The strategy worked well initially. Before Simmons' injury, Brooklyn ranked seventh in offensive rating while scoring the second-most fast-break points in the NBA. He is adding 4.5 points per 100 possessions in transition, ranking in the 94th percentile among NBA players, per Cleaning the Glass.

Simmons also played a significant role in improving the team's rebounding, grabbing 10.8 boards per game, the 11th-most in the NBA.

However, he has shown even less willingness to shoot than last season, something Nets fans may not have thought possible. Simmons is attempting just 6.8 shots per 36 minutes, one less than 2022-23, and has been to the free-throw line twice in six games.

His usage rate is a career-low 15.6 percent, placing him in the 13th percentile among NBA points guards. Brooklyn is scoring 3.8 fewer points per 100 half-court plays with Simmons on the floor.

Simmons' per-36 field goal attempts have declined every season of his NBA career.

His passivity as a scorer is so glaring that Vaughn was forced to bench him down the stretch of several games, even with Nic Claxton sidelined. The coach admitted Simmons' debilitating effect on Brooklyn's half-court offense before Tuesday's win over Orlando.

“We were top six in transition with Ben, bottom five without Ben. Better executing in the half court without Ben, not with Ben. So it’s two different teams,” he said.
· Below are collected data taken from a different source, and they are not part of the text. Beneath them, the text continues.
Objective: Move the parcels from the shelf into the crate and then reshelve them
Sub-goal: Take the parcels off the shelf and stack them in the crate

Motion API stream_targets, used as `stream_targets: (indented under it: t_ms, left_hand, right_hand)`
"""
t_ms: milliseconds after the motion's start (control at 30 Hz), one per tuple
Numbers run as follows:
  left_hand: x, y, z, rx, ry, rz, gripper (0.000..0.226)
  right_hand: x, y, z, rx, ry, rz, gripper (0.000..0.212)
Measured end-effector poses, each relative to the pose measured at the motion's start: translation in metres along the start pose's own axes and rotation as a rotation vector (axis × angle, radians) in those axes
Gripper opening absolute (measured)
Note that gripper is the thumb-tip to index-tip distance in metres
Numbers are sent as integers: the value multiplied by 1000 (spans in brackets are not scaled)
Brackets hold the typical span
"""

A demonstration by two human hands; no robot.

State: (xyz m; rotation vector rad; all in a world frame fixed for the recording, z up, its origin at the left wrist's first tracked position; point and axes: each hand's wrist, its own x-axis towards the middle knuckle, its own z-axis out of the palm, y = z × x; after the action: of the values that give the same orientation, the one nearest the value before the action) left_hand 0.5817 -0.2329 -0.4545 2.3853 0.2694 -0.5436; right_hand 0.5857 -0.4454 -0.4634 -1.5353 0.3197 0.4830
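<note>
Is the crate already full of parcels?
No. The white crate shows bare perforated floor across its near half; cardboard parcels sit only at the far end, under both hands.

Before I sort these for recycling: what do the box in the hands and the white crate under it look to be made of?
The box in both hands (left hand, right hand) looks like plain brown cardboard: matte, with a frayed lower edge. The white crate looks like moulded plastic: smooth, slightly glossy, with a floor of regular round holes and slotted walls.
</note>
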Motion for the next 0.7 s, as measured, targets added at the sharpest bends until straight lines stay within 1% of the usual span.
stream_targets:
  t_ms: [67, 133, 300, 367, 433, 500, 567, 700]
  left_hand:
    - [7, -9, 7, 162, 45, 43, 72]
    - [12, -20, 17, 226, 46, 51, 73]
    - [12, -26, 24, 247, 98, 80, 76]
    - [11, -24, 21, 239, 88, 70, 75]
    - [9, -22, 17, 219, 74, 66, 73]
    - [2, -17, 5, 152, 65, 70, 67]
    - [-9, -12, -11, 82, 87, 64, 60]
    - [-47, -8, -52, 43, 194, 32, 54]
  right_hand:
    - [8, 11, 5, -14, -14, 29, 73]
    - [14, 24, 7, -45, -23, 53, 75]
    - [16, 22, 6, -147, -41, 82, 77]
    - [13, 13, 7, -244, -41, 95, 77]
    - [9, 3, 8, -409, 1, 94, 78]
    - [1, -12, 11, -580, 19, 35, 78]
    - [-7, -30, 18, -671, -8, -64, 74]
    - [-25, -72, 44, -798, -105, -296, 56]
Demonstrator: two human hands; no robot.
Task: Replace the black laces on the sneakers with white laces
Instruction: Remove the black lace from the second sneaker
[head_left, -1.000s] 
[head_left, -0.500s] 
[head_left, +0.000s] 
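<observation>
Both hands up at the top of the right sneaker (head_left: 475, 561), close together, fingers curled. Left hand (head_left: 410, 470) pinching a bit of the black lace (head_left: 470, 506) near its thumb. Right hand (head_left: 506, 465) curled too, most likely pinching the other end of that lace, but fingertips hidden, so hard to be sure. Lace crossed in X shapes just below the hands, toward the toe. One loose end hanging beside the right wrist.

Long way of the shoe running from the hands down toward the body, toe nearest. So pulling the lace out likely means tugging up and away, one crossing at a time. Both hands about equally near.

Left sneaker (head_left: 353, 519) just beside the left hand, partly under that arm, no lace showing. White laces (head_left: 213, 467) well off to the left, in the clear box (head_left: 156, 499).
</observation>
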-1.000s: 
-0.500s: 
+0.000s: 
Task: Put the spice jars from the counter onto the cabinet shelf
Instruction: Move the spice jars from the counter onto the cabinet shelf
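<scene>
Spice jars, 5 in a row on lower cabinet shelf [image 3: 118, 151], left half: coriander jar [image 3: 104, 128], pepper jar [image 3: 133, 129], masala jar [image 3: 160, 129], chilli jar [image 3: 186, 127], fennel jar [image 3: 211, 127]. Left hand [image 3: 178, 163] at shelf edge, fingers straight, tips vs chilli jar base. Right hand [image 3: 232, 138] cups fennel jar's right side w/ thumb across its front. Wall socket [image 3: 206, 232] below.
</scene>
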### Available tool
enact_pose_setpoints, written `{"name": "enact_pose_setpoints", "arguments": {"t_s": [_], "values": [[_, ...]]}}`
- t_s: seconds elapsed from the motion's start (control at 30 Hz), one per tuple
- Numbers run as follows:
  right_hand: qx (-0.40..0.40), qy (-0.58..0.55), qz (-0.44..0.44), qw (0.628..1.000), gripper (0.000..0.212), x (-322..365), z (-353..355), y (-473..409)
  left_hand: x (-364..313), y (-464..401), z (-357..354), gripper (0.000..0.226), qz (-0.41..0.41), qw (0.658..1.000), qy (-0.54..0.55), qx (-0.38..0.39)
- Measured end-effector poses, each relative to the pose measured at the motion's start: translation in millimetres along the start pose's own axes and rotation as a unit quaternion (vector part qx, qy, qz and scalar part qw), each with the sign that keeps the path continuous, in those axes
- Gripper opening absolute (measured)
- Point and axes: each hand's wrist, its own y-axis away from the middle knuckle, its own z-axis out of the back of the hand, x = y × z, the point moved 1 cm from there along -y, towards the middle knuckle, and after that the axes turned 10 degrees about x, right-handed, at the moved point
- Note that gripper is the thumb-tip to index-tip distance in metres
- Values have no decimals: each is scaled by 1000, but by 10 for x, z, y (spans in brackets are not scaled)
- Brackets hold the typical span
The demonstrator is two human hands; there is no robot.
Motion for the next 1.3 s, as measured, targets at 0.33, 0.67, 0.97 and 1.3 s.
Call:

If Vaughn can admit this, he and general manager Sean Marks should realize Simmons cannot be the focal point of the team's offensive identity moving forward.

Nets can't rely on Ben Simmons

The Nets cannot justifiably take the ball out of the hands of blossoming offensive players like Cam Thomas, Mikal Bridges, and Cam Johnson, or even a veteran like Spencer Dinwiddie, who, despite offering the team's best blend of scoring and facilitation, was a bystander early this season. They cannot derail the team's half-court offense by playing Simmons alongside a non-shooting center in Nic Claxton, whose encouraging offensive development will be harmed by his presence.

Not for Ben Simmons, who has shown he cannot stay on the floor over the last three seasons and has regressed as a half-court offensive player every year of his career.

None of this is to say Simmons isn't an impactful player. In a perfect system, the 6-foot-10 former No. 1 pick provides a unique skill set that can bolster a team on both ends of the floor. But after three straight seasons of unpredictable injury patterns and a career-long sample size of a shrinking offensive skill set, the Nets can no longer strive to build that system at the expense of their other players.

Vaughn had already reached this conclusion last season when he moved Simmons to the bench two games after taking over as head coach, a decision that likely played a role in their rocky relationship. Mindful of Simmons' poor half-court fit alongside Claxton, the coach deployed him in limited minutes as a small-ball point center, allowing him to push the pace and spray to shooters in a five-out offense.

But after several trips to Miami this summer to watch Simmons work out, Vaughn reluctantly gave him the keys to the offense.

Simmons is under contract for $37 million this season and $40 million in 2024-25, meaning he will be with the Nets for the foreseeable future. When he returns, he should have a role in Brooklyn's rotation. However, after his latest extended absence, it should be closer to Vaughn's model last season than what we saw early this year.

The days of the Nets maneuvering stylistically to fit Ben Simmons into a feature role should be in the rearview.